* [Exercise directions]
Each line of the data must reappear exactly in your answer, with no images included.

* [Data extract]
#####

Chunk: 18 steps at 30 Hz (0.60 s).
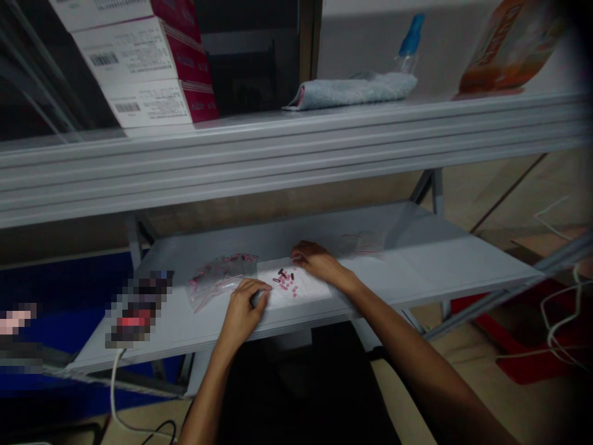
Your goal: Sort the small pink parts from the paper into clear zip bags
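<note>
A white sheet (pixel 319 290) lies on the lower shelf with several small pink round pieces (pixel 294 295) and a few dark brown pieces (pixel 277 280) on it. At its left edge rests my left hand (pixel 243 307), thumb apart from the bent fingers, nothing visible between them. My right hand (pixel 315 259) is over the sheet's far right side, fingers curled together; what they hold, if anything, is hidden. Left of the sheet is a clear plastic bag (pixel 221 275) with more pink pieces inside. Behind my right wrist lies another clear bag (pixel 365 243).
Above runs a metal-edged upper shelf (pixel 278 151) carrying stacked white and magenta boxes (pixel 139 74), a folded light-blue cloth (pixel 354 90), and a blue-capped bottle (pixel 410 43). A pixelated phone-like object (pixel 141 309) with a white cable (pixel 114 389) lies at the left end.
</note>
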Motion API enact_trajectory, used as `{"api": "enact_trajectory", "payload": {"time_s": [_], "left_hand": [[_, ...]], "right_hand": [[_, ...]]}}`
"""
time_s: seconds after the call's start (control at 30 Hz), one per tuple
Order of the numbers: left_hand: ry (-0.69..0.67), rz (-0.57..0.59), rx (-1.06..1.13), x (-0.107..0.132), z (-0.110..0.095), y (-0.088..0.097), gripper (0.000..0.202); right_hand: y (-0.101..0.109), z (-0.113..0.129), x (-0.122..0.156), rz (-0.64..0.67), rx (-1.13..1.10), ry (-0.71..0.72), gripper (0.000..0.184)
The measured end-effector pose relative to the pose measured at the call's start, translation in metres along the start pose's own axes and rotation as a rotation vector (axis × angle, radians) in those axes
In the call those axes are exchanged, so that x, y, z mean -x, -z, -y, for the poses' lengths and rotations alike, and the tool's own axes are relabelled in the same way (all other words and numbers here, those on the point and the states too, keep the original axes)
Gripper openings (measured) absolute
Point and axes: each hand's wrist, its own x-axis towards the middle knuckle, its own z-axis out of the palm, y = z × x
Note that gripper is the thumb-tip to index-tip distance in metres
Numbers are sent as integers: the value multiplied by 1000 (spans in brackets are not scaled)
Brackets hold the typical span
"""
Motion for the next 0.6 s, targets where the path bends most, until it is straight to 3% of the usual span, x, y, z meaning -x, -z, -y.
{"api": "enact_trajectory", "payload": {"time_s": [0.43,0.6], "left_hand": [[1,2,4,0,-2,0,19],[8,-23,-63,1,1,-2,19]], "right_hand": [[-12,-16,-4,37,-59,81,20],[-3,-4,-4,25,-105,79,20]]}}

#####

* [Task response]
Chunk: 18 steps at 30 Hz (0.60 s).
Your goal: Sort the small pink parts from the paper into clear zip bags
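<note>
A white sheet (pixel 319 290) lies on the lower shelf with several small pink round pieces (pixel 294 295) and a few dark brown pieces (pixel 277 280) on it. At its left edge rests my left hand (pixel 243 307), thumb apart from the bent fingers, nothing visible between them. My right hand (pixel 315 259) is over the sheet's far right side, fingers curled together; what they hold, if anything, is hidden. Left of the sheet is a clear plastic bag (pixel 221 275) with more pink pieces inside. Behind my right wrist lies another clear bag (pixel 365 243).
Above runs a metal-edged upper shelf (pixel 278 151) carrying stacked white and magenta boxes (pixel 139 74), a folded light-blue cloth (pixel 354 90), and a blue-capped bottle (pixel 410 43). A pixelated phone-like object (pixel 141 309) with a white cable (pixel 114 389) lies at the left end.
</note>
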Motion API enact_trajectory, used as `{"api": "enact_trajectory", "payload": {"time_s": [_], "left_hand": [[_, ...]], "right_hand": [[_, ...]]}}`
"""
time_s: seconds after the call's start (control at 30 Hz), one per tuple
Order of the numbers: left_hand: ry (-0.69..0.67), rz (-0.57..0.59), rx (-1.06..1.13), x (-0.107..0.132), z (-0.110..0.095), y (-0.088..0.097), gripper (0.000..0.202); right_hand: y (-0.101..0.109), z (-0.113..0.129), x (-0.122..0.156), rz (-0.64..0.67), rx (-1.13..1.10), ry (-0.71..0.72), gripper (0.000..0.184)
The measured end-effector pose relative to the pose measured at the call's start, translation in metres along the start pose's own axes and rotation as a rotation vector (axis × angle, radians) in those axes
In the call those axes are exchanged, so that x, y, z mean -x, -z, -y, for the poses' lengths and rotations alike, and the tool's own axes are relabelled in the same way (all other words and numbers here, those on the point and the states too, keep the original axes)
Gripper openings (measured) absolute
Point and axes: each hand's wrist, its own x-axis towards the middle knuckle, its own z-axis out of the palm, y = z × x
Note that gripper is the thumb-tip to index-tip distance in metres
Numbers are sent as integers: the value multiplied by 1000 (spans in brackets are not scaled)
Brackets hold the typical span
"""
Motion for the next 0.6 s, targets where the path bends most, until it is straight to 3% of the usual span, x, y, z meaning -x, -z, -y.
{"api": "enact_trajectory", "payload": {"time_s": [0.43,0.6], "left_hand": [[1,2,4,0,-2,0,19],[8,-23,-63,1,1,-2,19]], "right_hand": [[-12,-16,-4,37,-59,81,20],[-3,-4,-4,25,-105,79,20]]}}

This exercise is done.